Calling the deal “very positive”, the premier said: “Spain is not going to spend 5 per cent of its GDP on defence, but its participation, weight and legitimacy in Nato remain intact, with all the duties, and all the rights, that entails.”
Sánchez’s announcement will also make the discussion awkward for other defence spending laggards such as Italy, Belgium and Portugal, which will also struggle to meet the 5 per cent target.
The Spanish premier made the announcement as a swirl of corruption allegations have roiled his government. They include claims that one of his closest former aides, Santos Cerdán, took kickbacks from a construction company. Cerdán denies wrongdoing.
On the Nato deal, Sánchez said: “We have achieved this through discreet, effective, honest and fair diplomatic negotiation.”

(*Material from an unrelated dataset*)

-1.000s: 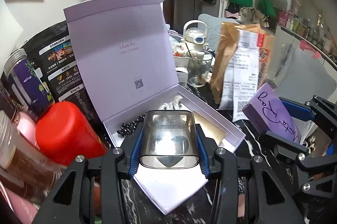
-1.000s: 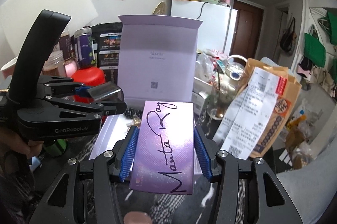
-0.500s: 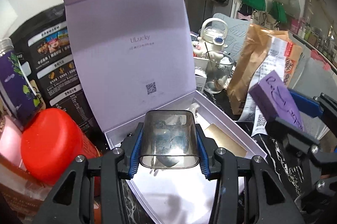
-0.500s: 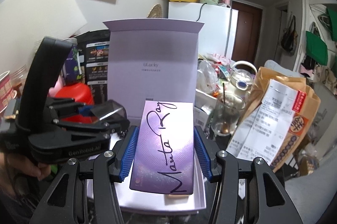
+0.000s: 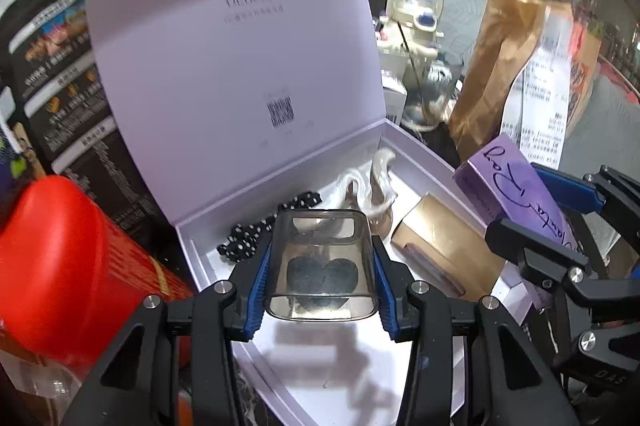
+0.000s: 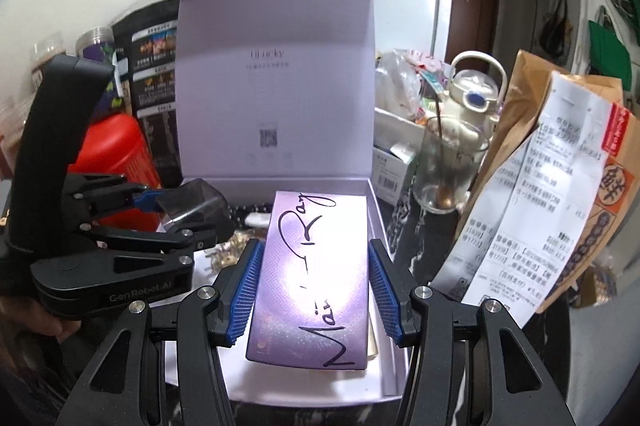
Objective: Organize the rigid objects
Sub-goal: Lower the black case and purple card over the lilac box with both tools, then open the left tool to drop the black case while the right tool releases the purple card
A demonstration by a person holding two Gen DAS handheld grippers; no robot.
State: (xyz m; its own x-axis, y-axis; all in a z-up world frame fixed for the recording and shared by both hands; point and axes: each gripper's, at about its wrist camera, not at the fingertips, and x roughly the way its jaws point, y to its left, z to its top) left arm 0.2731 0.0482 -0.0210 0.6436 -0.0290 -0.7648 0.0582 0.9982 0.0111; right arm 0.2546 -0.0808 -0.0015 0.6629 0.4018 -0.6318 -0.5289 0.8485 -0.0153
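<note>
My left gripper (image 5: 320, 268) is shut on a smoky clear case (image 5: 321, 258) with a dark heart shape inside, held over the open lilac gift box (image 5: 280, 358). My right gripper (image 6: 314, 284) has a purple "Manta Ray" box (image 6: 310, 274) between its pads, low over the right side of the gift box (image 6: 384, 226); small gaps show at both pads. In the left wrist view the purple box (image 5: 516, 186) hangs at the gift box's right edge. The left gripper (image 6: 176, 210) with the case (image 6: 192, 202) is at left.
Inside the gift box lie a gold box (image 5: 444, 246), a black dotted band (image 5: 264, 230) and a clear twisted piece (image 5: 372, 186). A red canister (image 5: 60, 266) stands left, a brown paper bag with receipts (image 6: 560, 186) and a glass (image 6: 444, 166) right. The lid (image 6: 276, 66) stands upright behind.
Both grippers moved forward and lower over the open gift box. The right gripper's pads have spread slightly from the purple box, which now sits lower in the gift box.
</note>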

He argued that Spain would be able to meet all its obligations to Nato, including personnel, military hardware and infrastructure, by spending the equivalent of 2.1 per cent of its GDP on defence — “no more, no less”.
Sánchez said: “For the Spanish government, it makes no sense to commit to spending 5 per cent of GDP on defence because doing so would force us to break our word, to squander billions of euros and, paradoxically, it would not make us safer or a better [Nato] ally.”
The prime minister announced in April a €10bn plan to boost Spain’s spending to 2 per cent this year.
Spain, a country with a strong pacifist streak, has led behind-the-scenes resistance to a rush to increase European defence spending even further under pressure from Trump, but its opposition burst into the open last week with the publication of Sanchez’s letter to Rutte.
In the letter the premier asked that Spain be excluded from the application of any new spending target agreed next week, or that Nato use a more flexible formula that “makes the spending target optional”.
“Going from 2 per cent to 5 per cent,” he said on Sunday, “would force us to cross our red lines, would force us to either have to drastically raise taxes on the middle class, or severely cut the size of our welfare state.”